TASK REQUIREMENTS: State how many lines in the listing include the word "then", and give no other text.

EXTRACTED MATERIAL:
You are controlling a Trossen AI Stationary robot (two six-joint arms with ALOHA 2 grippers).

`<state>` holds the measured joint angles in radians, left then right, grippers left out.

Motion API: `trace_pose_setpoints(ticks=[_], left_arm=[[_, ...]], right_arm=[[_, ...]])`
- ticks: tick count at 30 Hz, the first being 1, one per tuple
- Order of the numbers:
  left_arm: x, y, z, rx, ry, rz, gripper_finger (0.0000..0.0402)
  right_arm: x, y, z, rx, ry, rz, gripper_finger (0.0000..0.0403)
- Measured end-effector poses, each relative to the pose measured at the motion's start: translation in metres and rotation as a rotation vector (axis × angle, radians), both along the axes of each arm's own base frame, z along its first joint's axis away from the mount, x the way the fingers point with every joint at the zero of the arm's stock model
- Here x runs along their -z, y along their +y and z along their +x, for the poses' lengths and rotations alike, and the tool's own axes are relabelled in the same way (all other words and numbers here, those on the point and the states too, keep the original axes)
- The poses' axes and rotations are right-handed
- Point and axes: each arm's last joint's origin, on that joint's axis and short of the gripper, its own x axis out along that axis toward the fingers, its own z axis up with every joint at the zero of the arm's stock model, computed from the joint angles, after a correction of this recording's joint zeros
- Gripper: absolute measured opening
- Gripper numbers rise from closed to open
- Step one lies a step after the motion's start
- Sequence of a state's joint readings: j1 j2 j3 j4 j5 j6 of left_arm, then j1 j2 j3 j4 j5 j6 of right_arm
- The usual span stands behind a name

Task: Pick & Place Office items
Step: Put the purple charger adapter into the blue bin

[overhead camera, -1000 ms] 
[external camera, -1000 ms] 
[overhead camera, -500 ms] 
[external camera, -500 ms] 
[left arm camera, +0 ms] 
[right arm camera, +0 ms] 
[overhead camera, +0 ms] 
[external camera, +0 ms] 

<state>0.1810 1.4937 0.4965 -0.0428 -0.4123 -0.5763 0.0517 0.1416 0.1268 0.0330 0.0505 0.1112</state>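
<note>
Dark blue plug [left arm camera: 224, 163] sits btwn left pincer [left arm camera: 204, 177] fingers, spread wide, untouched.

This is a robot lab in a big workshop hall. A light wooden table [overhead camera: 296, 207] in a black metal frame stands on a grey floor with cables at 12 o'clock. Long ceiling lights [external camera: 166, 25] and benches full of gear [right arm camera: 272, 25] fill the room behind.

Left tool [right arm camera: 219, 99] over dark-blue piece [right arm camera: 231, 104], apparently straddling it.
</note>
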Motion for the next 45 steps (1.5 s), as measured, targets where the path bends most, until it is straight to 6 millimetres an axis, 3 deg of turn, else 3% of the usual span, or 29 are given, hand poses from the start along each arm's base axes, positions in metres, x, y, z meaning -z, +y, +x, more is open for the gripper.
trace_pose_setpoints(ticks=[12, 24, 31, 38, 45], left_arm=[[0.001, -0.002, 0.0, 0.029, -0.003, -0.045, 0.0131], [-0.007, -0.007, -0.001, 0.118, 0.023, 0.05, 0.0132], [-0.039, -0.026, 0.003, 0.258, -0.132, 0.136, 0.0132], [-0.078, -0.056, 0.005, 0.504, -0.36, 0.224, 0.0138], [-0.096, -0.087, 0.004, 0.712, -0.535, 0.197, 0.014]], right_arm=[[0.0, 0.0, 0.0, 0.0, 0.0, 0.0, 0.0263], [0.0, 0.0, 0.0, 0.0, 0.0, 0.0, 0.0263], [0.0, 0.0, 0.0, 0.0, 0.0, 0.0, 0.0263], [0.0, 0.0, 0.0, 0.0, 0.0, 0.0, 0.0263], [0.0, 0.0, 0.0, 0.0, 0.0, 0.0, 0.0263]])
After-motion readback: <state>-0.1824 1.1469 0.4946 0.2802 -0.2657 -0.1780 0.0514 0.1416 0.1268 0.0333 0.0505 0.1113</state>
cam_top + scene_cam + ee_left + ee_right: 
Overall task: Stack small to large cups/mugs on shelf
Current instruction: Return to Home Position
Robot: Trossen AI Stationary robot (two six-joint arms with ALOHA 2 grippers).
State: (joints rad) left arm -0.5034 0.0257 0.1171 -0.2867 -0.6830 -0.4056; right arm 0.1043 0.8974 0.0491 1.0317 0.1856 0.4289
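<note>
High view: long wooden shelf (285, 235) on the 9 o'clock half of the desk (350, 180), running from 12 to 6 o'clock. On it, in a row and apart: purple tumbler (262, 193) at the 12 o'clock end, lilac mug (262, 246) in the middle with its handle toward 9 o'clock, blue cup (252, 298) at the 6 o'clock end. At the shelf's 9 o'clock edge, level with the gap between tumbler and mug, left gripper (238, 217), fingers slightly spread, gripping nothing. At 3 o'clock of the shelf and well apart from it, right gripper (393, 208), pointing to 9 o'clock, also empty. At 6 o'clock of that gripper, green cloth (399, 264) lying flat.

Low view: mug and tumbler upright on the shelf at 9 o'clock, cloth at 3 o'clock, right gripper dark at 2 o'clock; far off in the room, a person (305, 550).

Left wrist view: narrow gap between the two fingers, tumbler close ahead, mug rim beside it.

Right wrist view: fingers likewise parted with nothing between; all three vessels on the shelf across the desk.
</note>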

ANSWER FOR THIS EXERCISE: 2